● **INSTRUCTIONS FOR THE TASK**: In the entries that follow, the lines from the one with "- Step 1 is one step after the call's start" through the one with "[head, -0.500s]" are the ones to write out, exactly and with both ends included. Nothing else should appear.

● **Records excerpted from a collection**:
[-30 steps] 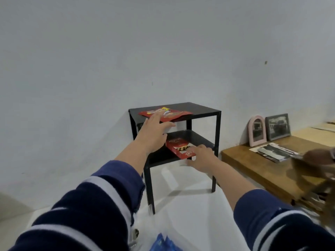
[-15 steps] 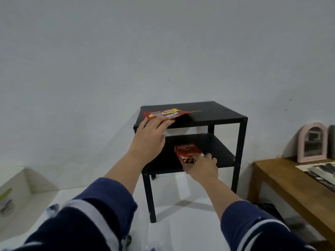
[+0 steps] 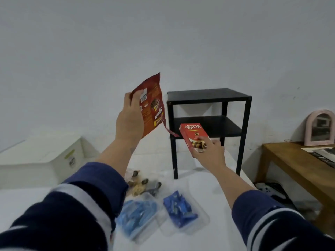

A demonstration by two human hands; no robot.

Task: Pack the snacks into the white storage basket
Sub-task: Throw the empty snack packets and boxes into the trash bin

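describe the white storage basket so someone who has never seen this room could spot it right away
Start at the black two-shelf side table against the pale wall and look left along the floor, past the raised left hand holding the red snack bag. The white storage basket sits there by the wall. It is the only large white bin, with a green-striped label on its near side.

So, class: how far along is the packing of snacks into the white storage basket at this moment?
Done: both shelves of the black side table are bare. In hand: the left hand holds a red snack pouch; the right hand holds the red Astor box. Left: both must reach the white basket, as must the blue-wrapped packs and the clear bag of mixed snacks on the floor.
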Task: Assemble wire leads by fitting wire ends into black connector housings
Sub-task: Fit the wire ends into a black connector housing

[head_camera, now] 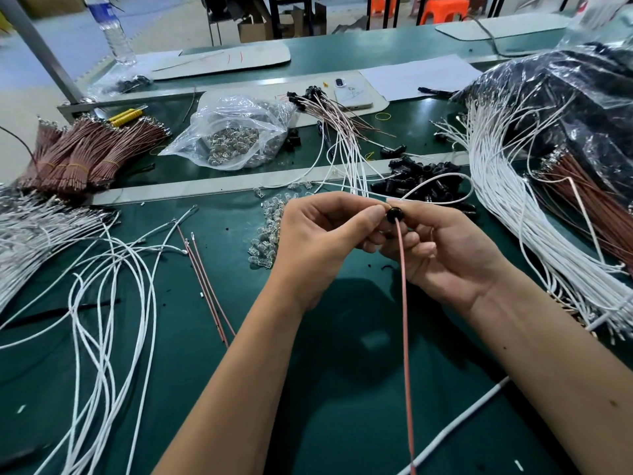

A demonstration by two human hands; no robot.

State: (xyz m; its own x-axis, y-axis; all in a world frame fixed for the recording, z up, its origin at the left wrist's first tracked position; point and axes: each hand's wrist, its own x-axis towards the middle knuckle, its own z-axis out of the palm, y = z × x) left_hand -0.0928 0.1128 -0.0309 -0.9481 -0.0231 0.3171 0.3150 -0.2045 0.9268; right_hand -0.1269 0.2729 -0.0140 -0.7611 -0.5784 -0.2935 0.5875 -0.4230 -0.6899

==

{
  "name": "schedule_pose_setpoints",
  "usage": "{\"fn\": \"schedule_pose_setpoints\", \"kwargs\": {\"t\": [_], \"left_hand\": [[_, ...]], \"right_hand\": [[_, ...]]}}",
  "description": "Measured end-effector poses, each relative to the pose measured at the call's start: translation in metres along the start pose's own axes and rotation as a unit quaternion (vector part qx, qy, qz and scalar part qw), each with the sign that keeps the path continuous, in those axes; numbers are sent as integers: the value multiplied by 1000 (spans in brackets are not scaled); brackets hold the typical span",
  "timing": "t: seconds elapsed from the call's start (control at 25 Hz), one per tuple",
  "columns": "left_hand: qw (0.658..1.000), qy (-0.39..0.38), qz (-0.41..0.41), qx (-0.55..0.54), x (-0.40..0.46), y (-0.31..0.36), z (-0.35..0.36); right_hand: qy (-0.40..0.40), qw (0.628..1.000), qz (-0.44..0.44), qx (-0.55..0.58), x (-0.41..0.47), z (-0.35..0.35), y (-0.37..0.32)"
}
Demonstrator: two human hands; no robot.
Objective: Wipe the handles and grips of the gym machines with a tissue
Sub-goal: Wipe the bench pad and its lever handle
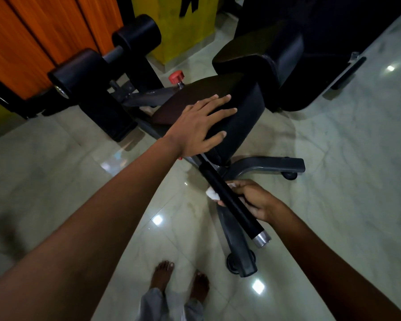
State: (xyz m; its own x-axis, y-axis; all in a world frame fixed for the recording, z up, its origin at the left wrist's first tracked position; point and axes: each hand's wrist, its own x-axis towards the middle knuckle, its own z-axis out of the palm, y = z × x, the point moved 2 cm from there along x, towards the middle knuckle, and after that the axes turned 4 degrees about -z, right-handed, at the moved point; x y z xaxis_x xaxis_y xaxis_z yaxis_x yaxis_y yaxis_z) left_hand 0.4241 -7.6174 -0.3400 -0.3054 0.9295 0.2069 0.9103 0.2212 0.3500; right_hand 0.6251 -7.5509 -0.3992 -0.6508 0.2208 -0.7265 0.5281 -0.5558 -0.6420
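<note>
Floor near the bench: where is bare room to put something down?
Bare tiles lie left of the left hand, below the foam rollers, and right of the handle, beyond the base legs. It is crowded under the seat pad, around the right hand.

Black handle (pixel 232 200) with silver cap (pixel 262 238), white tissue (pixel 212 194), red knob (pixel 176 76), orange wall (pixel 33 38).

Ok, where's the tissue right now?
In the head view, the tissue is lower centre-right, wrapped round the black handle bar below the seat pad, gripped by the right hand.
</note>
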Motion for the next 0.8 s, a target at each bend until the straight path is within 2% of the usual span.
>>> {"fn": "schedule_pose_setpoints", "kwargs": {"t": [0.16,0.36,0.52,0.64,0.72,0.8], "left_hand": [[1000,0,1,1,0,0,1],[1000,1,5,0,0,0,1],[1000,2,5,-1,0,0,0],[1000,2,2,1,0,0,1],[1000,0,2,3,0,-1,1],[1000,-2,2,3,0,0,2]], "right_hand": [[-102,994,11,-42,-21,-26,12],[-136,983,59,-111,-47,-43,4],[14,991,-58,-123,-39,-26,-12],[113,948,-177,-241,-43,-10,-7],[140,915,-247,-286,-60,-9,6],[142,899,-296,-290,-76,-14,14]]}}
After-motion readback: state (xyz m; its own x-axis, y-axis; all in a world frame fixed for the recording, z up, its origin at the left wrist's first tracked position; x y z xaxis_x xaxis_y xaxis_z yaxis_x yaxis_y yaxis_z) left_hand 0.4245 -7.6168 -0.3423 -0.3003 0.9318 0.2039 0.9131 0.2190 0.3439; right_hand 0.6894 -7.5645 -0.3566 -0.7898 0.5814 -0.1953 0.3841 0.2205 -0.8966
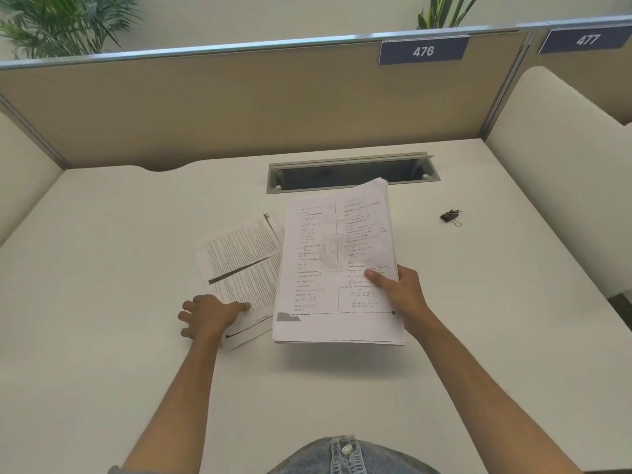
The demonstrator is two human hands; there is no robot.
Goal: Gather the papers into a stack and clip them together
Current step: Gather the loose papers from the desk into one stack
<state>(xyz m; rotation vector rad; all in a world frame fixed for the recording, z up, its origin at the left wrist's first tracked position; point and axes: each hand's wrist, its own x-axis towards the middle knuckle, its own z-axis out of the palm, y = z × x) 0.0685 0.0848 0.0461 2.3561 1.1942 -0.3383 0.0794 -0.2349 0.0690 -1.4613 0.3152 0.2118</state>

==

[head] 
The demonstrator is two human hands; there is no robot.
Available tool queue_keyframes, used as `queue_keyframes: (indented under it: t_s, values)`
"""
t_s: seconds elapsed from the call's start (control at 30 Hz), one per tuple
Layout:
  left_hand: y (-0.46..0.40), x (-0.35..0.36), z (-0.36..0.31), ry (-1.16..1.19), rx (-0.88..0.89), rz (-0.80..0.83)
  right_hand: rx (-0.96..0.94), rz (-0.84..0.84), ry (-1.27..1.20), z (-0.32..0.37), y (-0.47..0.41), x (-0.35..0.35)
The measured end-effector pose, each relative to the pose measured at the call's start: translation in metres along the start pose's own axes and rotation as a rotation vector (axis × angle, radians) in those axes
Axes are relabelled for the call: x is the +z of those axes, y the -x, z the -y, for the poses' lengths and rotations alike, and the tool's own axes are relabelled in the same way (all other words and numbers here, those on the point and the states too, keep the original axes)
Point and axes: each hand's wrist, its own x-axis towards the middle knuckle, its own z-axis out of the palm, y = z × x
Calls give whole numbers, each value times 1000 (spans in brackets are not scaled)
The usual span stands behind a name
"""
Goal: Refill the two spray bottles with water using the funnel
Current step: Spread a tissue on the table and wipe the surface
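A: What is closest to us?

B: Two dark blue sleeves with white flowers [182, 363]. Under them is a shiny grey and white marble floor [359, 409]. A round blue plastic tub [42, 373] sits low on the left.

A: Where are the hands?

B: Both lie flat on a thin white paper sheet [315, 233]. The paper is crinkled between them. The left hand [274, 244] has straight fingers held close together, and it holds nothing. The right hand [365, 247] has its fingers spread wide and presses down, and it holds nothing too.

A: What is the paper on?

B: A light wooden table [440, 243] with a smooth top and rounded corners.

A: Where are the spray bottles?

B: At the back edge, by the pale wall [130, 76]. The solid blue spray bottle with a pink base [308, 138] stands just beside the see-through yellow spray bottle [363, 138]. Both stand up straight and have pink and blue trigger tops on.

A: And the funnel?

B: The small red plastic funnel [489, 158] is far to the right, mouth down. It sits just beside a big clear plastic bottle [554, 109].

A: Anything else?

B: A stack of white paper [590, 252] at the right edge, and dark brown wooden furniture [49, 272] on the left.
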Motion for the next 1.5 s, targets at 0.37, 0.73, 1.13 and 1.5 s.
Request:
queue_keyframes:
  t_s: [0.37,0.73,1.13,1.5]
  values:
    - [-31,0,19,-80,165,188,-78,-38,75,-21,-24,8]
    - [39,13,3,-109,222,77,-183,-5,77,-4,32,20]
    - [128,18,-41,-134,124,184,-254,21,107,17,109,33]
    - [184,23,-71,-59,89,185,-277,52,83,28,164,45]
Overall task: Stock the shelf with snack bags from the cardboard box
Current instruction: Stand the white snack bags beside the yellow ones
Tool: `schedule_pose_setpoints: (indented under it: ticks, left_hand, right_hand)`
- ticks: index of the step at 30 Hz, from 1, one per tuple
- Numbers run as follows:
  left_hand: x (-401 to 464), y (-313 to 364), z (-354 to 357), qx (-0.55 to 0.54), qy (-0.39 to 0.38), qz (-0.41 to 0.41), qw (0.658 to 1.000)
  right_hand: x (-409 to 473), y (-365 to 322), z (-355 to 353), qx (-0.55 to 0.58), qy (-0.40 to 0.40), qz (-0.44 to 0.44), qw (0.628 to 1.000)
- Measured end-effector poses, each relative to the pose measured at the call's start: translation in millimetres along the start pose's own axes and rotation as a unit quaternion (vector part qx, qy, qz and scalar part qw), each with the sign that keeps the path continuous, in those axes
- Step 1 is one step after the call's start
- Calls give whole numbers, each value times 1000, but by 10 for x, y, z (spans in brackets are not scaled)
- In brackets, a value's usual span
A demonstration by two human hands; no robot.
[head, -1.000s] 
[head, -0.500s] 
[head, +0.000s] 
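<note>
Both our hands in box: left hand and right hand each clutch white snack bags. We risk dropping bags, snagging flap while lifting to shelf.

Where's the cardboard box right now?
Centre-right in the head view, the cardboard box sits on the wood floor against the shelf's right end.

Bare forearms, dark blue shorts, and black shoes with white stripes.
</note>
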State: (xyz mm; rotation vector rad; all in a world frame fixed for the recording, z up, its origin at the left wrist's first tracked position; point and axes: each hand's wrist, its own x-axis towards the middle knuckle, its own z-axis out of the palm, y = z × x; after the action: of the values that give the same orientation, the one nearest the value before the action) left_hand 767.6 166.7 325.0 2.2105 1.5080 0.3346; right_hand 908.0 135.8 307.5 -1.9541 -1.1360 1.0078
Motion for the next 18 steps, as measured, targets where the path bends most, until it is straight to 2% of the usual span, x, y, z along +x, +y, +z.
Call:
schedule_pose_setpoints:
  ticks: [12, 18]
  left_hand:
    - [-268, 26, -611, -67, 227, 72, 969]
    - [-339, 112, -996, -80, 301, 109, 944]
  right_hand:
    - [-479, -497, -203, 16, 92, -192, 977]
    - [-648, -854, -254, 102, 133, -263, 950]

● **RESPONSE TO THE TASK**:
- Step 1 is one step after the call's start
- Calls give whole numbers, each value times 1000, but by 10 for x, y, z (spans in brackets are not scaled)
- In brackets, a value's usual span
A demonstration by two human hands; no robot.
[head, -1.000s] 
[head, -0.500s] 

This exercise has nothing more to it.